The data were encoded in a computer using the Statistical Package for Social Sciences (SPSS) version 15.0 (Chicago, IL, USA)[14]. The results were expressed as numbers, percentages, and medians because the data were non-normal distributions. Categorical variables were compared using the Fisher test. The survival functions (OAS and PFS) were estimated using the Kaplan Meier test. The Log rank test was used to analyze the differences between the curves. All statistical tests were two-sided with a *P*-value of <0.05 as statistically significant.

## Results

We identified 108 women who met the eligibility criteria, of which 57 patients received RT alone (arm I) and 51 patients received combined chemoradiation (arm II). The risk factors were balanced between both arms (Table 1).

View this table:
[1](http://www.cancerbiomed.org/content/9/3/168/T1)

1 
Patients’ characteristics.

The median age was 65 and 62 years in arm I and II, respectively. Endometrioid carcinoma was the most common pathological type, rate of histologic grade 3 was high in both arms (49% and 54.9%), and most patients were at stage II (54.4% and 55%). Apart from alopecia that occurred in all patients, rates of hematologic toxicities were higher with grade 3 neutropenia and thrombocytopenia in 9.8% and 6% of the patients in arm I and arm II, respectively (Table 2). No patients developed febrile neutropenia. No reports of hospitalization were observed during the therapy, and majority of the cycles (91%) were delivered without delay. No treatment-related deaths were reported.

View this table:
[2](http://www.cancerbiomed.org/content/9/3/168/T2)

2 
Chemotherapy related toxicity.

After a median follow-up period of 48 months, the relapse rate was higher in patients treated with radiotherapy alone than in those with the combined treatment (22.7% *vs.* 9.8%) (Table 3).

View this table:
[3](http://www.cancerbiomed.org/content/9/3/168/T3)

3 
Pattern of relapse.

In arm I, the OAS rate was 73.7% compared with 90.2% in arm II (Figure 1), whereas the PFS rates were 66.7% and 84.3% in arm I and arm II, respectively (Figure 2). The patients in arm II have significantly improved OAS and PFS rates than those in arm I (*P*=0.02 and 0.03).

![1](http://www.cancerbiomed.org/https://www.cancerbiomed.org/content/cbm/9/3/168/F1.medium.gif)

[1](http://www.cancerbiomed.org/content/9/3/168/F1)

1 
Overall survival (OAS).

![2](http://www.cancerbiomed.org/https://www.cancerbiomed.org/content/cbm/9/3/168/F2.medium.gif)
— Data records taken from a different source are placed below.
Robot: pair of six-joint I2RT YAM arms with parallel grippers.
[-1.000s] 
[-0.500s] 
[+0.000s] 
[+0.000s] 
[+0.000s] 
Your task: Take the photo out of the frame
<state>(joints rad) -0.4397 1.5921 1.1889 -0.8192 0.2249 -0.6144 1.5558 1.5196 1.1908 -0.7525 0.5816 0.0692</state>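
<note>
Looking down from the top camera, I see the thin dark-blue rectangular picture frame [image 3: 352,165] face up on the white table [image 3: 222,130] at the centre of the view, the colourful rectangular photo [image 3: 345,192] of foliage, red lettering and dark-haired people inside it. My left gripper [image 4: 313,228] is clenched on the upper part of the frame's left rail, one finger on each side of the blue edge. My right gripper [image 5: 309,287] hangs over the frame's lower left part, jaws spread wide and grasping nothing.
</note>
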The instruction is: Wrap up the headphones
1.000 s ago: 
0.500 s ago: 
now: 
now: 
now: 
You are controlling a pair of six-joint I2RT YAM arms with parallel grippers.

[2](http://www.cancerbiomed.org/content/9/3/168/F2)

2 
Progression-free survival (PFS).

## Discussion

Optimal adjuvant therapy in relation with high-risk endometrial cancer is poorly defined. Randomized clinical trials and observations comparing adjuvant pelvic RT with brachytherapy showed significant reduction of the risk of locoregional relapse with pelvic irradiation. But these methods showed no clear trend towards the prevention of distant metastases or the improvement of overall survival[4,5,15].

Chemotherapy has a function in the management of advanced and recurrent endometrial cancer, but that of optimal chemotherapy has not reached a consensus. The combination of cisplatin plus doxorubicin was commonly used for optimal chemotherapy[16].

The use of paclitaxel in patients with endometrial cancer has attracted attention because of its success in treating ovarian and breast cancers. When paclitaxel was used as a single agent in an advanced or recurrent case, the response rates were 36%-43%, and the activity was demonstrated in the truly platinum-resistant patients[17,18]. The combination of paclitaxel with platinum analogue was proven to be a more effective regimen by many studies[19,20,21].

In the present study, chemotherapy was associated with an acceptable rate of toxicity. The most common toxicity was hematologic, which coincided with that reported by Michener et al.[22]

All patients had alopecia, which was similar to the observation by Hoskins et al.[19]. The incidence of grade 3 hematologic toxicity was 21.7% with no grade 4 toxicity compared with the recorded grade 3-4 toxicity at 27% by Lupe et al.[23] Thus, this higher rate can be explained by the increased number of cycles used in their study (6 cycles).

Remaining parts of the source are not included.